[RPG] Struggling with rolling for stats probability calculation

anydicestatistics

I tried finding a specific statistic calculator, even tried playing with anydice.com, with no success. My friends love to roll dice, but we also want the same playing field when starting a campaign, so we thought of this idea:
Each player rolls for their starting stats and those are the viable arrays to pick from (assumptions is everyone picks the same best one rolled by one of the players). Of course you can't do 4d6 drop lowest as that would be too strong compared to regular style.

So how can I calculate a statistical fairness as close to original 4d6 drop lowest? Can we do just straight up 3d6 rolling? If there are 4 players, each rolling 3d6 6 times, and all pick the best array that feels OK-ish.

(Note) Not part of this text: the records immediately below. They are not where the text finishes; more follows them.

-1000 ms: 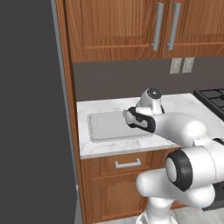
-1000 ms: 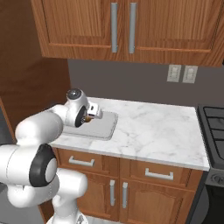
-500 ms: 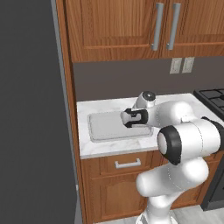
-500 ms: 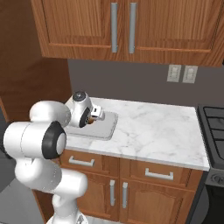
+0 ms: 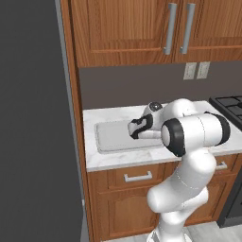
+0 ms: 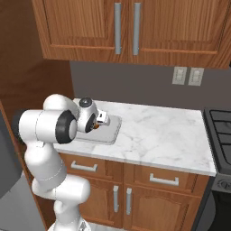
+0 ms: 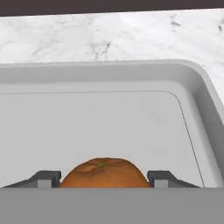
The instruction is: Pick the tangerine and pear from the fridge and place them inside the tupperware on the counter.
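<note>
The tangerine (image 7: 103, 173), round and orange, sits between my two fingertips (image 7: 43, 178), so my gripper (image 7: 103, 180) is shut on it. It hangs low over the right part of the tupperware (image 7: 109, 70), a shallow light grey tray with a raised rim. In the left base view my gripper (image 5: 134, 128) is above the tupperware (image 5: 108, 139) on the white marbled counter (image 5: 118, 158). From the right base view a bit of the tangerine (image 6: 95, 127) shows at my gripper (image 6: 98, 122) over the tupperware (image 6: 110, 133). The pear is out of view.
The fridge (image 5: 33, 118) stands as a tall dark grey wall to the left of the counter. Wooden wall cabinets (image 5: 156, 28) hang above. A black stove (image 6: 221, 124) borders the counter (image 6: 158, 135) on the right. Wall outlets (image 6: 187, 76) sit on the backsplash.
The arm has swung left and my gripper has moved with the tangerine from the tray's right edge to a spot over the tray, a little lower.
</note>
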You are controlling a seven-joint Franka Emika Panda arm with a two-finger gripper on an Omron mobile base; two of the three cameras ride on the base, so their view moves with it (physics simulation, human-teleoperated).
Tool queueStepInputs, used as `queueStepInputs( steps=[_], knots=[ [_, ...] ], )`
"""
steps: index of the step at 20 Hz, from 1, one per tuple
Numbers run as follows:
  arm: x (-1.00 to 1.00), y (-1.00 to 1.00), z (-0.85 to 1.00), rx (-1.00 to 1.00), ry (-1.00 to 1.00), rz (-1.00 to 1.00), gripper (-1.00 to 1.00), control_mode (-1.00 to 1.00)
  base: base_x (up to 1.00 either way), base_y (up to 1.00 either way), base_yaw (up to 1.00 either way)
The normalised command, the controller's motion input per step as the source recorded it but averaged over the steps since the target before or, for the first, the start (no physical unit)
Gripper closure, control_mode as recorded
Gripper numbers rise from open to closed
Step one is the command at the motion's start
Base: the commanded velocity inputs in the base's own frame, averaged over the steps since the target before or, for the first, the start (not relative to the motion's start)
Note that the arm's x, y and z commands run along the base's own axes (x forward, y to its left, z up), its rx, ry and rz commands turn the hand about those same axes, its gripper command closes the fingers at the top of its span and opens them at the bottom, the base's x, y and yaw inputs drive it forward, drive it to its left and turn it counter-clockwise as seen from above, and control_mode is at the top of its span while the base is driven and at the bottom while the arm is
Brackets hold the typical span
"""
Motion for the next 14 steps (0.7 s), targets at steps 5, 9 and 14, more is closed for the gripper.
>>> queueStepInputs(
  steps=[5,9,14],
  knots=[
    [0.36,0.0,-0.2,0.0,0.0,0.0,-1.0,-1.0,0.0,0.0,0.0],
    [0.11,0.0,-0.03,0.0,0.0,0.0,-1.0,-1.0,0.0,0.0,0.0],
    [0.0,0.0,0.33,0.0,0.0,0.0,-1.0,-1.0,0.0,0.0,0.0]
  ],
)
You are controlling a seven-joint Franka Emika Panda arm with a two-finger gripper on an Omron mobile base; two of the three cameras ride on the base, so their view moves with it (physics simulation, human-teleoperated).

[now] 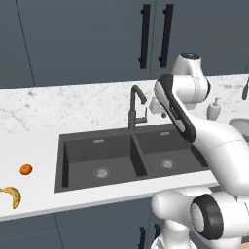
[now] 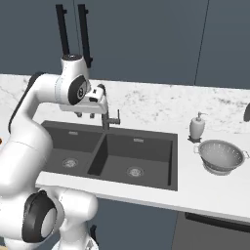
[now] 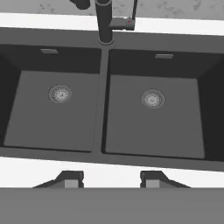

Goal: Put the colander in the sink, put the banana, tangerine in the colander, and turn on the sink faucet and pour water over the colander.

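Note:
The dark double-basin sink (image 1: 82,151) (image 2: 151,154) (image 3: 57,127) lies empty in the white counter. My gripper (image 3: 111,179) (image 2: 86,115) hangs above it near the faucet (image 1: 136,104) (image 2: 110,120) (image 3: 105,22), fingers apart with nothing between them. The pale grey colander (image 2: 222,156) (image 1: 241,124) stands on the counter right of the sink. On the counter left of the sink, the orange tangerine (image 1: 26,169) lies a little behind the yellow banana (image 1: 12,196).
A white soap dispenser (image 2: 197,127) (image 1: 214,109) stands behind the colander, at the sink's back right corner. Dark cabinets with long black handles (image 1: 144,36) rise behind the marbled backsplash. A dark object (image 2: 247,112) shows at the far right edge.

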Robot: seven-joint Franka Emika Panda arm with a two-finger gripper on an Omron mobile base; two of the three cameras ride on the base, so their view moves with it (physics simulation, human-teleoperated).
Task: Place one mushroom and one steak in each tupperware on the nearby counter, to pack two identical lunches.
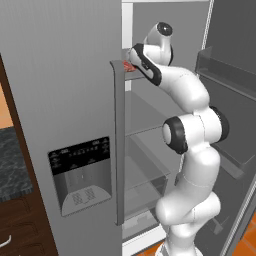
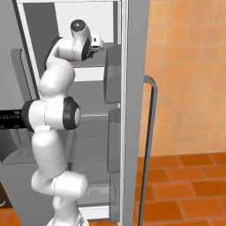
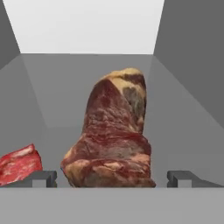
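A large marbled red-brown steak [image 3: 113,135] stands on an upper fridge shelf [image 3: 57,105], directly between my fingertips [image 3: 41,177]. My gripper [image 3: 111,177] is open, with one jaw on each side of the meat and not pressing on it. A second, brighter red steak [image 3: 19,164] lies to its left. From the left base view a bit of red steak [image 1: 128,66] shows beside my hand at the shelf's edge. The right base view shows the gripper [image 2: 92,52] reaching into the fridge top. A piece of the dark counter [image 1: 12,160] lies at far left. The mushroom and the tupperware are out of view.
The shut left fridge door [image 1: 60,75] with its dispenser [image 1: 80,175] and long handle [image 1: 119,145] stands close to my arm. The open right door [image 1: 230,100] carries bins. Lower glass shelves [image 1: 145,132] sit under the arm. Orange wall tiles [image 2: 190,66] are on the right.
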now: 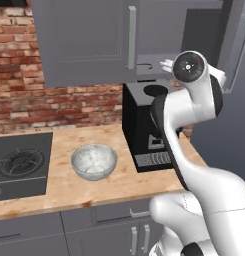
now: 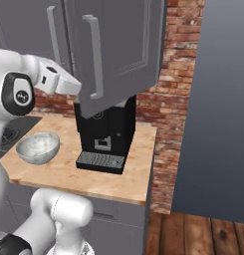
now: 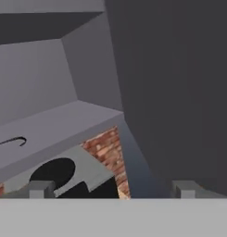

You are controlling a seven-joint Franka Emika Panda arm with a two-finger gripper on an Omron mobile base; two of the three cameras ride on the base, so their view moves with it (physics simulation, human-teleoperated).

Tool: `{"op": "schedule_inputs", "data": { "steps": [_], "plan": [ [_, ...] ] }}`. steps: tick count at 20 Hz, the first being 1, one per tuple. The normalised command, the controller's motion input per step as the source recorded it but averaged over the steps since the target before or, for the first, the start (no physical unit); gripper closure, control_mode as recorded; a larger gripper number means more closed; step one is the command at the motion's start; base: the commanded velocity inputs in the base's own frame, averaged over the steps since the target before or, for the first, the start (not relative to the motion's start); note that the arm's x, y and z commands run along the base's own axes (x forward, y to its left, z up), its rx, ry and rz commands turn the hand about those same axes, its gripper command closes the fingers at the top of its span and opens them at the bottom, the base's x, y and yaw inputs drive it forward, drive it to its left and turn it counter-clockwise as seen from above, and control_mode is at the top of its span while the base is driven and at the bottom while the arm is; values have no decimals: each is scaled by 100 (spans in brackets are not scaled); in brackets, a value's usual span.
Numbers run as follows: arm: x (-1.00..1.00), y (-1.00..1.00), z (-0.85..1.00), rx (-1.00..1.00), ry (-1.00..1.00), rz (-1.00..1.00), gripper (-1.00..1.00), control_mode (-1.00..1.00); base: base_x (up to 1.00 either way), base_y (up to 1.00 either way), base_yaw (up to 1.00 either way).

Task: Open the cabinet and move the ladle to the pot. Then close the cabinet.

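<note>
Right door of the cabinet (image 2: 118, 45) is swung partway out, its bar handle (image 2: 95, 55) facing the right base camera; left door (image 1: 79, 40) looks shut, handle (image 1: 132, 37) vertical near its right edge. Gripper (image 3: 112, 189) sits up at the cabinet's bottom edge looking in, jaws spread wide, nothing between them; inner face of the open door fills the right of the hand view

Ladle (image 3: 10, 142): only a thin dark curved bit shows on the cabinet's floor shelf (image 3: 59, 125), far left in the hand view, well apart from the fingertips (image 3: 40, 189). Likely the hooked end of the handle; can't tell where the bowl is or which way it lies

Handling, my read: rigid, light, thin, probably slick shaft. It'll pivot in a two-finger pinch if grabbed near the hook, since the bowl end is heavier. Better to take the shaft mid-length or toward the bowl, jaws across the shaft, closing fully. Lying flat on the shelf means little clearance under it, so fingertips have to come down close to the shelf

No pot identified for sure; a metal bowl (image 1: 94, 161) sits on the counter (image 1: 109, 190) between the hob (image 1: 21, 165) and the coffee machine (image 1: 144, 135)

Door may need to go wider for the wrist to reach left
</note>
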Motion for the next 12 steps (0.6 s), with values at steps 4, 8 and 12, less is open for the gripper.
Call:
{"op": "schedule_inputs", "data": {
  "steps": [4, 8, 12],
  "plan": [
    [-7, -83, 6, -4, -4, -20, -100, -100, 0, 0, 0],
    [-35, -99, 8, -1, -1, -32, -100, -100, 0, 0, 0],
    [-33, -100, 7, 0, 0, -35, -100, -100, 0, 0, 0]
  ]
}}
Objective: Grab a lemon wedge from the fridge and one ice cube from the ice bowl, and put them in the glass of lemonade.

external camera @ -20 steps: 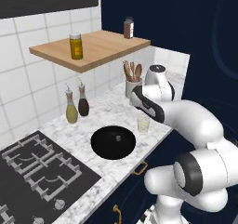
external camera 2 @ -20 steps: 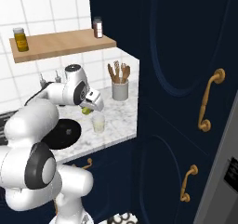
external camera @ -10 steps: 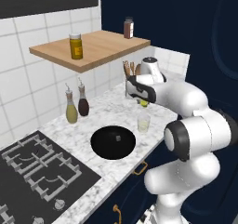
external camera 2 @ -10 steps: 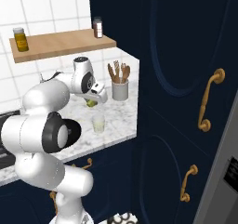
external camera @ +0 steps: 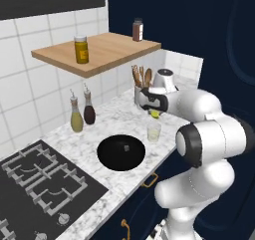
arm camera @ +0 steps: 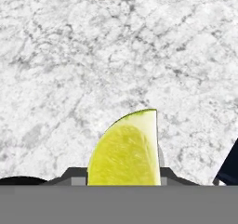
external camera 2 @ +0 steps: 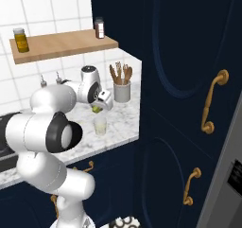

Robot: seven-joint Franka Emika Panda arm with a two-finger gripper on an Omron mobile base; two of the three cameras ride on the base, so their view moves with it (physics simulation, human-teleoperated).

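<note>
My gripper (external camera: 156,113) is shut on the lemon wedge (external camera: 156,115), a small yellow-green piece held just above the marble counter. In the hand view the lemon wedge (arm camera: 125,151) sits between the fingertips, cut face toward the camera. The glass of lemonade (external camera: 154,132) stands on the counter just in front of and below the wedge; from the right side the wedge (external camera 2: 97,109) hangs slightly behind the glass (external camera 2: 99,125). The black ice bowl (external camera: 121,152) lies to the left of the glass, with a small cube in it. The grey fridge (external camera 2: 218,184) shows at the far right edge.
A utensil holder (external camera: 140,93) with wooden tools stands right behind the hand. Two spouted bottles (external camera: 82,115) stand by the tiled wall, under a wooden shelf (external camera: 99,50) holding jars. The stove top (external camera: 40,181) lies at the left. The counter ends at the navy cabinet (external camera 2: 189,80).
The arm's elbow and forearm have swung round while the hand kept the wedge near the utensil holder. The wedge has come down a little toward the glass.
</note>
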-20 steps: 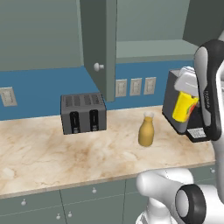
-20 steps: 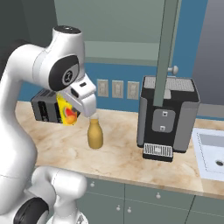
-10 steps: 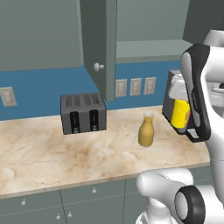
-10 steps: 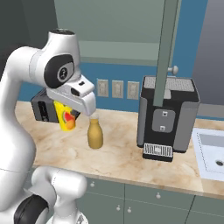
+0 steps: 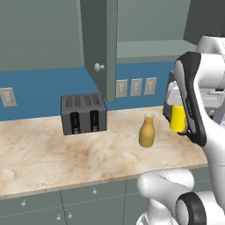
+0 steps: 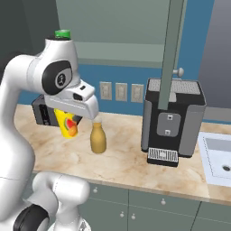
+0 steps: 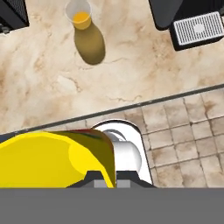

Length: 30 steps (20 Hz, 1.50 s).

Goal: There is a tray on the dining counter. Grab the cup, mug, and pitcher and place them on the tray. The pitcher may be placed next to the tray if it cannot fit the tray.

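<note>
Left base view: we see the cup clamped in the gripper, aloft beside the pitcher on the counter. Right base view: light, rigid tumbler. Hand view: we judge the pitcher's narrow neck its best hold.

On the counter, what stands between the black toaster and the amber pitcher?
Nothing: only bare beige marble countertop separates the black toaster from the amber pitcher in the left base view.
</note>
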Available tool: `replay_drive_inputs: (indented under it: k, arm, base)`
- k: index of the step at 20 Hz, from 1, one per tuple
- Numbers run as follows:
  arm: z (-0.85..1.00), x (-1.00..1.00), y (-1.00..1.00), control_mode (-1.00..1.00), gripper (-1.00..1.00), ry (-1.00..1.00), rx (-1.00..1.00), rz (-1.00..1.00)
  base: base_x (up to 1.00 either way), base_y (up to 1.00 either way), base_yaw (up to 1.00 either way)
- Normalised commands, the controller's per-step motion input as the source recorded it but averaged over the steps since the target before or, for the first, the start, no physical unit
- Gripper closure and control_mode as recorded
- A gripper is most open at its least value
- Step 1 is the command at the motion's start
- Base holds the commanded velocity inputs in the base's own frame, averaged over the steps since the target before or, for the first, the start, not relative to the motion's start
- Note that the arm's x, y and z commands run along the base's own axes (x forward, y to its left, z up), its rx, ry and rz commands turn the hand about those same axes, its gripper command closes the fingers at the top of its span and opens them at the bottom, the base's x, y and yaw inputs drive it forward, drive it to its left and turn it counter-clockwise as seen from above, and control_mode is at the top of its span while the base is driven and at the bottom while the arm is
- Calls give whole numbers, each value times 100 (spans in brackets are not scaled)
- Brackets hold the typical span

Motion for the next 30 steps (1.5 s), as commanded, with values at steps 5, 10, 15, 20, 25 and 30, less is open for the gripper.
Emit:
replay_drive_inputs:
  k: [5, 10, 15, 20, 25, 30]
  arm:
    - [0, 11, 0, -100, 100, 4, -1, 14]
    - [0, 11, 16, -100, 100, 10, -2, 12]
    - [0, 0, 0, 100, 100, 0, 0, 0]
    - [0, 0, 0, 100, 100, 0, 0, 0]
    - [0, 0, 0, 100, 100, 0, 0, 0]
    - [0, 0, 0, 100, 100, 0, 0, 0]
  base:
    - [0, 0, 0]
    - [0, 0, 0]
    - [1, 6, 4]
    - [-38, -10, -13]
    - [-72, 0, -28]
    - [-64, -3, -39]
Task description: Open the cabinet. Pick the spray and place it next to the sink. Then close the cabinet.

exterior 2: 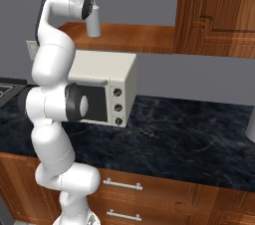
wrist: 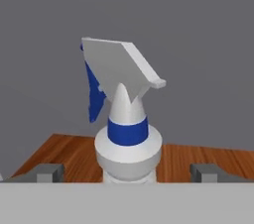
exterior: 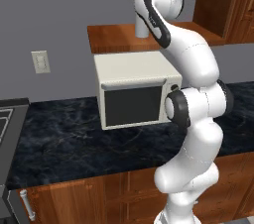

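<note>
White arm rises from lower right, reaching up to pale grey spray bottle standing on reddish-brown wooden cabinet shelf, above cream box microwave on black marble counter.

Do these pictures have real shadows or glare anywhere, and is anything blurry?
Left base view: flat, even light, only a faint sheen on the black marble counter. Right base view: the cream microwave is shaded underneath, no glare. Hand view: the pale grey spray bottle with blue-and-white trigger nozzle looms soft-edged and close, its body cut off, standing on the reddish-brown wood cabinet shelf.
</note>
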Robot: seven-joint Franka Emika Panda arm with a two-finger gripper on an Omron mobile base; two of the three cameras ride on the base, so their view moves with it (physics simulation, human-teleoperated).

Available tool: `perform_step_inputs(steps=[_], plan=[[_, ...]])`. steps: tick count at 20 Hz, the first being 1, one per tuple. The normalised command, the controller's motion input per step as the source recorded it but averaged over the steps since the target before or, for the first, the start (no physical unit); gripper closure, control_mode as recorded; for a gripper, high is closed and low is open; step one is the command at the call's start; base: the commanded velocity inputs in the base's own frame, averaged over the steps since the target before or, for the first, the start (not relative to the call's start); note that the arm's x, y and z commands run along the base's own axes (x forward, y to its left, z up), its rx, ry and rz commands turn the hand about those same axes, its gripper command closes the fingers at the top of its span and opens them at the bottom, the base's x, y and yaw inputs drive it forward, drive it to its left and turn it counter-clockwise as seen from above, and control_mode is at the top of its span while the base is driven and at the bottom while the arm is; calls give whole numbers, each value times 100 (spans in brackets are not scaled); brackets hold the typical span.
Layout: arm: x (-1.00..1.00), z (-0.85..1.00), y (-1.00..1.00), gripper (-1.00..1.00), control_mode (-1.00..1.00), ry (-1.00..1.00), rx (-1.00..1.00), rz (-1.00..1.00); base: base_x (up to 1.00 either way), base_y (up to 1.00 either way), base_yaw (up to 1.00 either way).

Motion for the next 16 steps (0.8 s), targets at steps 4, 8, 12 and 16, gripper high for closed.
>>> perform_step_inputs(steps=[4, 8, 12, 16], plan=[[10, 0, 7, -100, -100, 0, 0, 0, 0, 0, 0], [11, -7, 2, -100, -100, 0, 0, 0, 0, 0, 0], [11, -10, 0, -100, -100, 0, 0, 0, 0, 0, 0], [8, -5, 0, -100, -100, 0, 0, 0, 0, 0, 0]])
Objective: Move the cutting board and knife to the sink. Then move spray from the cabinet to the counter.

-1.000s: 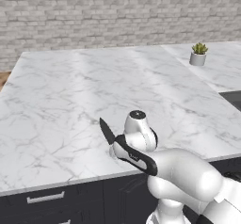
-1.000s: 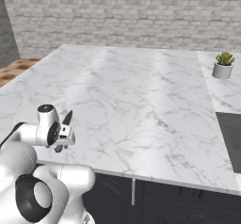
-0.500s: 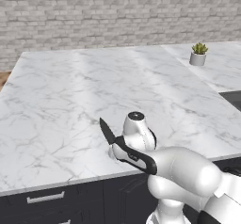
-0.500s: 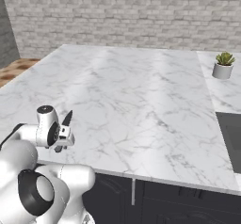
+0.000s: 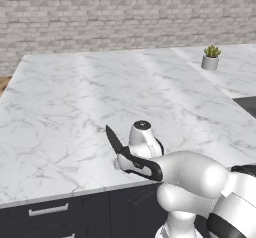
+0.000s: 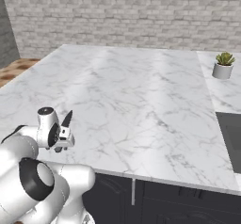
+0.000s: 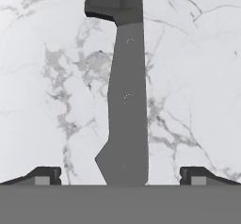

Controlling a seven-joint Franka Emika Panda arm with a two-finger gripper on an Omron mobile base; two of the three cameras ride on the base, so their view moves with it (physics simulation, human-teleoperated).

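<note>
Folding low over the near edge of the counter (image 5: 75,97), the white arm turns its hand down toward the marble, and the gripper (image 5: 131,162) has its two tips spread wide. In the hand view they stand on either side of the knife (image 7: 127,100), and neither touches it. The dark blade (image 5: 114,139) juts out from the hand toward the far left, above the marble, close to the near edge. At the right, past bare veined marble, a dark corner of the sink (image 5: 247,104) shows — its contents can't be made out. At the far right a small potted plant (image 5: 210,58) stands in a grey pot.
</note>
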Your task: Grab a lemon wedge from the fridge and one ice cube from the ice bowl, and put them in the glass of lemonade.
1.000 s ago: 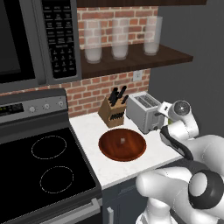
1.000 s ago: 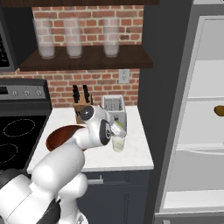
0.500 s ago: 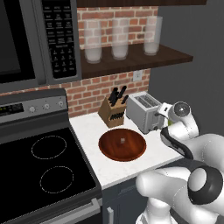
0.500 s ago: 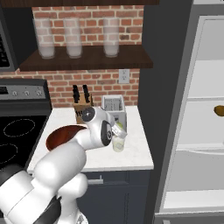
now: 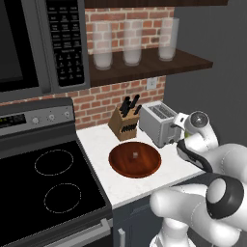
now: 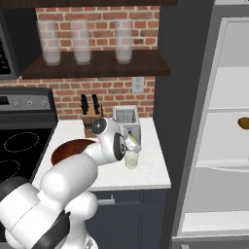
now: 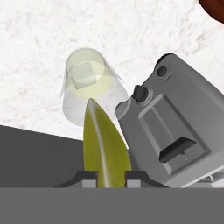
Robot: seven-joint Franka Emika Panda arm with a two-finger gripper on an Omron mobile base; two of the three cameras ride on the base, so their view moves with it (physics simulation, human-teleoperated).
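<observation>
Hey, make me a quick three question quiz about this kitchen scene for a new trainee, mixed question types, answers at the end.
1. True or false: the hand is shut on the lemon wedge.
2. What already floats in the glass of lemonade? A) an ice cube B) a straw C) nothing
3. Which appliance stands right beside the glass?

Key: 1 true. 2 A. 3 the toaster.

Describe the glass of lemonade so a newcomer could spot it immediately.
Start at the white counter between the stove and the fridge. Just in front of the silver toaster stands the glass of lemonade: short, clear, pale yellow inside, unlike the three tall frosted glasses on the shelf above.
</observation>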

I've read this article and tried to use the commands to simulate my result. When I tried it out with 3d6 it showed up to 4 times lower odds of 18, compared to 4d6 drop lowest, so if we roll it 4 times, it should equal in theory, or be sliiightly better?

I understand the more players, the better this variant score would be. So I'm counting with 4 players rolling.

Best Answer

4 arrays of 3D6 is slightly worse than 4D6d1

In essence this question is asking what the roll mechanic should be, such that when able to choose from a set of four arrays the expected power is approximately the same as the 4D6D1 method. This question sparked my interest so I set about writing a program to simulate it.

I choose to evaluate the quality of an array by the number of points it would require to purchase using the point buy system. (More details further down).

I'm going to put the results right up front because the methodology is a little complex. But simple put here is the probability distribution for the proposed system.

enter image description here

The average point buy values of each system are:

  • Standard 4D6d1: 31.00
  • Simple 3d6: 16.00
  • Choose 4x 4d6d1: 42.00
  • Choose 4x 3d6: 27.00

So we can quickly conclude that 4 arrays of 3D6 is slightly worse that the standard 4D6d1 method, but is closer than either of the other methods.

Methodology

I used a script to simulate 10,000 iterations per method. However I needed a method to objectively assess which array was the 'best' among the set of available options. Luckily D&D 5e already has a method for determining the value of a set of stats, point buy.

Why point buy?

The point buy system attached a value to the various ability scores, a single high score is often more valuable than a few medium scores, the point buy system reflects this. Normally point buy is limited to a maximum of 15 and a mimimum of 8 however since dice rolls can fall outside this range I ignored this and used the point costs from this calculator for higher and lower values.

The reasons this is a better metric for quality of an array can be demonstrated with the following example from OP's comment on another answer. Take 2 arrays:

  • Array 1: 18, 18, 18, 10, 10, 10
  • Array 2: 15, 14, 14, 14, 14, 14

As experience players we can determine that the first array is distinctly better. However a simplistic summation of the scores gives 84 and 85 respectively. The would indicate that Array 2 is, objectively, better. This is incorrect.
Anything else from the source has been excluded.